Les brevets consistant à accomplir des actes de la vie quotidienne sur un ordinateur, qui ont fleuri au cours des deux dernières décennies aux États-Unis grâce à un Office des brevets excessivement complaisant, sont peut-être sur le point de retourner vers l’endroit qu’ils n’auraient jamais dû quitter : la poubelle. Dans Vox, un site de news étatsunien en vue, Timothy B. Lee rapporte avec satisfaction que depuis une décision historique de la Cour suprême qui ne date que du mois de juin, onze de ces brevets fantaisistes sur des logiciels ont déjà été déclarés nuls par différents tribunaux.
C’est une bonne nouvelle, signe que la plus haute autorité judiciaire américaine commence à évoluer quelque peu sous l’effet des nominations de Barack Obama et qu’elle commence à aborder les questions liées aux nouvelles technologies de manière plus sensée. Même s’il ne faut pas se réjouir trop tôt, cet arrêt est peut-être aussi le signe que l’âge d’or des « patent trolls », ces firmes d’avocats qui déposent des brevets en misant sur la complaisance de l’United States Patent and Trademark Office et sur le coût élevé des litiges en matière de propriété intellectuelle pour remplir leurs caisses est révolu. On peut aussi espérer qu’il calmera les ardeurs des grands acteurs des nouvelles technologies, d’Apple à Microsoft, de Google à Amazon, qui ont eux aussi multiplié ces dernières années les dépôts de brevet sur des inventions qui n’en étaient pas, juste pour décourager leurs concurrents et d’éventuels nouveaux entrants de venir se frotter à eux.
L’arrêt de la Cour suprême qui a déclenché ce virage dans la jurisprudence sur les brevets s’appelle Alice v. CLS Bank. Le brevet en question, qui a été annulé, consistait à utiliser un ordinateur pour conserver des fonds en séquestre sur le compte d’un tiers pour réduire le risque de défaut d’une partie à un accord. Dans ses attendus, la Cour suprême limite sévèrement ce qui est brevetable en matière logicielle : elle exclut les brevets sur des idées abstraites et précise que le fait de mettre en œuvre une idée abstraite sur un ordinateur standard n’en fait pas une invention brevetable. Dans le cas d’espèce, les juges ont estimé que cette pratique du séquestre existait depuis des siècles et qu’il ne suffisait pas de l’effectuer sur un ordinateur pour en faire une invention susceptible de protection contre les imitateurs.

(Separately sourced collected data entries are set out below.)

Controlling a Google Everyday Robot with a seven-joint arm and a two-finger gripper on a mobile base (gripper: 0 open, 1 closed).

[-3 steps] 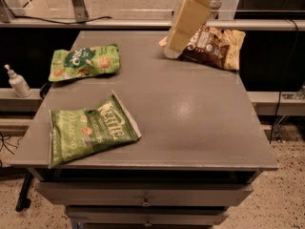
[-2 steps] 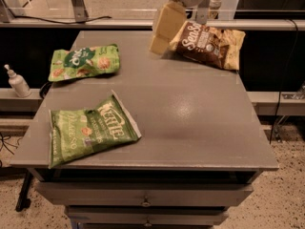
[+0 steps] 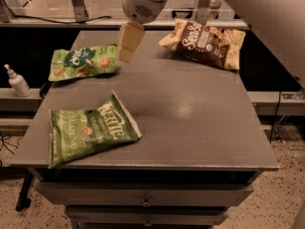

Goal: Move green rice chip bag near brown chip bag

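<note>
Since the earlier frames the pincer (image 3: 127,55) has swung left, away from the brown bag (image 3: 205,43). It now hangs over the back of the worktop (image 3: 190,113), just beside the right end of the green bag (image 3: 85,62); whether it is wide or narrow I cannot tell. The green bag lies flat at the back left, well apart from the brown bag at the back right, and the Kettle bag (image 3: 90,130) lies nearer the front. The step looks like the approach. It would be best to centre over the green bag's middle, descend straight, pinch a raised crinkle rather than the flat edge, and lift clear before carrying right.
</note>
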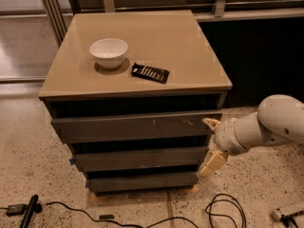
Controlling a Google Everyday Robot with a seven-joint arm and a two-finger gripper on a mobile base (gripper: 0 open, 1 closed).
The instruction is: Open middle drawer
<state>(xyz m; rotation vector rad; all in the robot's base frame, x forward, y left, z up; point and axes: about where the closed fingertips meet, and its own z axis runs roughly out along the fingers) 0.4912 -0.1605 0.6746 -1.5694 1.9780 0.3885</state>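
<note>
The middle drawer (140,158) has a plain dark grey flat front and sits shut in the cabinet, between the larger scratched top front (135,125) and the narrow bottom front (142,181). My gripper (211,144) hangs on a white arm at the cabinet's right front corner. One pale finger (212,163) reaches down beside the right end of the middle drawer. The other finger (211,123) lies by the right end of the top front. The fingers stand wide apart.
A white bowl (109,52) and a black snack packet (150,72) lie on the tan cabinet top (190,42). Black cables (223,213) and a black tool (28,212) lie on the speckled floor. A metal railing (47,13) stands behind on the left.
</note>
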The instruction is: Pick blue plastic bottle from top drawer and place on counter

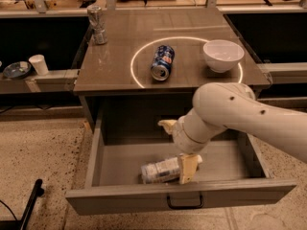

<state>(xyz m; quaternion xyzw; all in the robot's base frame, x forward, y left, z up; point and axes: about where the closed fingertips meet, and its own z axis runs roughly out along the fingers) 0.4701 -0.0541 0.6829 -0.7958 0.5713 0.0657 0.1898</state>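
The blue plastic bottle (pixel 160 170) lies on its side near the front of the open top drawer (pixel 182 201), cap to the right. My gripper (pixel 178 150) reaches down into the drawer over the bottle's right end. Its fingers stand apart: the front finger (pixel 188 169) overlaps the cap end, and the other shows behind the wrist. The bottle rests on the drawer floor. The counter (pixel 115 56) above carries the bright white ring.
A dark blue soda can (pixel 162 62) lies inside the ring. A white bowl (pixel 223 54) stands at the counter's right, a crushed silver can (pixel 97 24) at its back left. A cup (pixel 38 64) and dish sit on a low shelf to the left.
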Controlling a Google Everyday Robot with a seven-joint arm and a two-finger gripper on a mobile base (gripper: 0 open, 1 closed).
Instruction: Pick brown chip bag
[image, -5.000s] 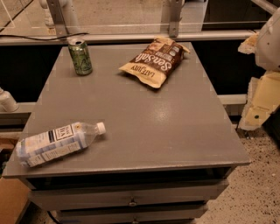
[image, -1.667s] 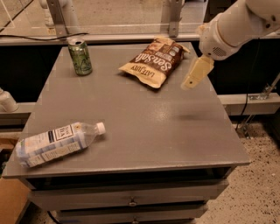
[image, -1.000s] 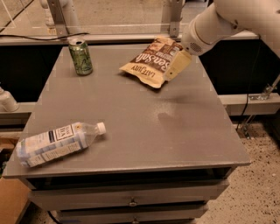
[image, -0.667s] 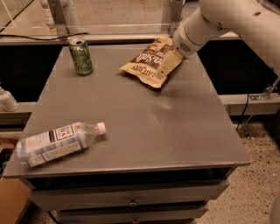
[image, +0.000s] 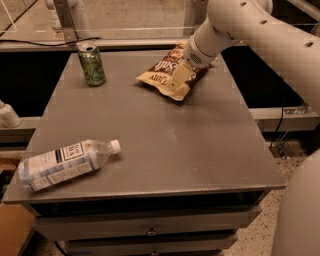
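Observation:
The brown chip bag (image: 165, 72) lies flat at the far right of the grey table (image: 165, 145), dark brown with tan edges and white lettering. My gripper (image: 178, 78) hangs from the white arm that reaches in from the upper right. It sits right over the bag's middle and hides part of the lettering. Its cream-coloured fingers point down at the bag.
A green can (image: 91, 64) stands upright at the far left of the table. A clear water bottle (image: 65, 162) lies on its side near the front left edge. Drawers run below the table front. A rail and a glass panel stand behind the table.
The arm has swung in from the right and moved left. The gripper went from beside the bag's right edge to over the bag's middle. The bag, can and bottle have not moved.

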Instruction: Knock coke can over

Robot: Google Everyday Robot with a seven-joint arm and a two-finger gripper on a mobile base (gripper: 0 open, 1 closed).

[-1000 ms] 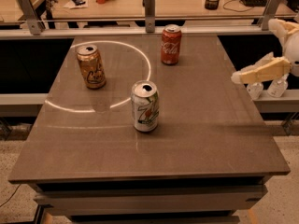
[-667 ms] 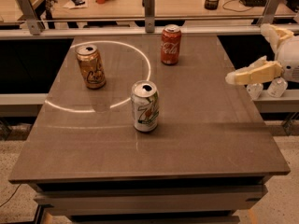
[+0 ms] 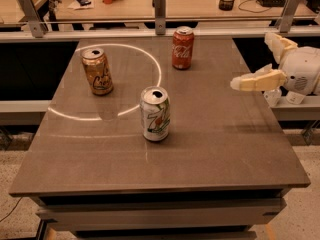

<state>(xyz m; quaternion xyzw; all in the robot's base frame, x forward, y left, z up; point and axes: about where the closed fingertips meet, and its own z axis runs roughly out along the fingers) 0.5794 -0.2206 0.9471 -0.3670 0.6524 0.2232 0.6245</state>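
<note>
The coke can (image 3: 182,48) is red with white script and a silver top. It stands upright at the far middle of the grey-brown table (image 3: 225,144). My gripper (image 3: 250,60) is cream-white and hovers at the table's right edge, to the right of the coke can and a little nearer the camera, well apart from it. Its two fingers are spread open with nothing between them; the lower finger (image 3: 255,81) points left over the table edge.
A gold-brown can (image 3: 98,71) stands upright at the far left. A white and green 7-Up can (image 3: 155,114) stands upright mid-table, in front of the coke can. A metal rail with posts (image 3: 160,4) runs behind the table, with a cluttered desk beyond.
My gripper has moved left, from beyond the right edge to over the table's right edge. The three cans have not moved.
</note>
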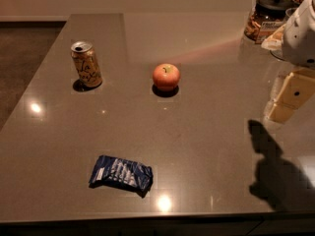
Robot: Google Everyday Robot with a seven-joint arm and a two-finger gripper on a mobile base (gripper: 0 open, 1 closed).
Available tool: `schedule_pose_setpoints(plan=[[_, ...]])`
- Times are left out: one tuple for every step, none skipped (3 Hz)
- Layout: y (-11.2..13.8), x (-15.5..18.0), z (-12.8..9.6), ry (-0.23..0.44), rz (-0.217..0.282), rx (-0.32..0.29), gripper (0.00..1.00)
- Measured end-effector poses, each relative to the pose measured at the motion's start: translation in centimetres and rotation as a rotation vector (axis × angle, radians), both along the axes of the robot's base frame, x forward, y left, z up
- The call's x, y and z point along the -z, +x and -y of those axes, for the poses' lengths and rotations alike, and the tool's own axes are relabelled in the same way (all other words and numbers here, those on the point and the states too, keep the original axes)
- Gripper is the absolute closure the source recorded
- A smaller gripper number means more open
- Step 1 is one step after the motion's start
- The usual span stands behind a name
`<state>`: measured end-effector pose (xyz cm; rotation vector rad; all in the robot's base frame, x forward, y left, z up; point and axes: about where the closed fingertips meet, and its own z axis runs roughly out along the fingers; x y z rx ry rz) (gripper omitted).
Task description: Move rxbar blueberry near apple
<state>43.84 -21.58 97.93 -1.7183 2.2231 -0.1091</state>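
The rxbar blueberry [121,174] is a flat dark-blue crinkly wrapper with white lettering, lying on the grey counter [206,146] near its front edge, left of centre. The apple [166,76] is round and red-orange with a short stem, standing farther back near the middle of the counter. My gripper [289,100] hangs at the right edge of the view, above the counter, well to the right of both the apple and the bar. It holds nothing that I can see. Its shadow falls on the counter at the lower right.
A gold drink can [86,64] stands upright at the back left of the counter. A dark-lidded jar [268,17] of snacks and other containers stand at the back right corner. The counter's front edge runs along the bottom of the view; carpeted floor lies at the far left.
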Motion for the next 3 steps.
schedule_pose_setpoints(plan=[[0.0,0.0,0.0,0.0,0.0,0.0,0.0],[0.5,0.1,-1.1,0.009,-0.006,-0.021,0.0],[0.7,0.8,-3.8,0.04,-0.024,-0.075,0.0]])
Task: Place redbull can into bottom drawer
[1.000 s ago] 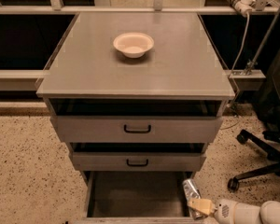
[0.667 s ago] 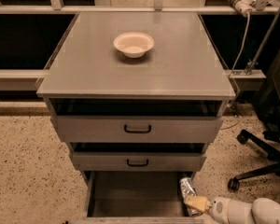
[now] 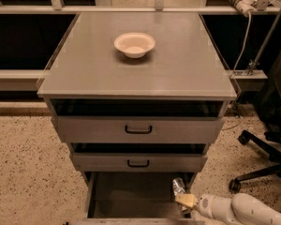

Les juristes spécialistes des questions de propriété intellectuelle subodoraient la portée de cet arrêt, qui conforte un autre arrêt semblable de l’année 2010. Mais il a fallu attendre de voir comment le vent allait tourner dans les juridictions appelées à l’interprêter. Un dispositif de télécommunications « inventé » par le fournisseur d’accès Comcast, qui consistait à tester un utilisateur avant d’établir une connexion, a ainsi été rejeté par un tribunal du Delaware, au titre qu’un tel test pouvait aisément être effectué par un humain. Un autre brevet censé aider ceux qui pratiquent un régime à choisir leurs aliments, notamment à l’aide d’images, a été invalidé à New York. D’autres « brevets » écartés concernaient la gestion de palettes de couleurs, le jeu de bingo, un lien entre un crédit sur hypothèque et un compte courant, la vente incitative…
L’arrêt Alice v. CLS Bank sonne-t-il donc le glas des brevets logiciels aux États-Unis ? Sans doute pas. Timothy B. Lee rappelle qu’il en existe des centaines de milliers et que les tribunaux ne les annuleront pas tous. Même si les attendus de la Cour suprême peuvent dans l’absolu déboucher sur cette éventualité au fil des procès, certains de ces brevets semblent malgré tout solides. En revanche, face au risque de voir le brevet qu’ils invoquent invalidé et leur « arsenal de guerre » écorné, les patent trolls hésiteront davantage, désormais, avant d’engager des poursuites.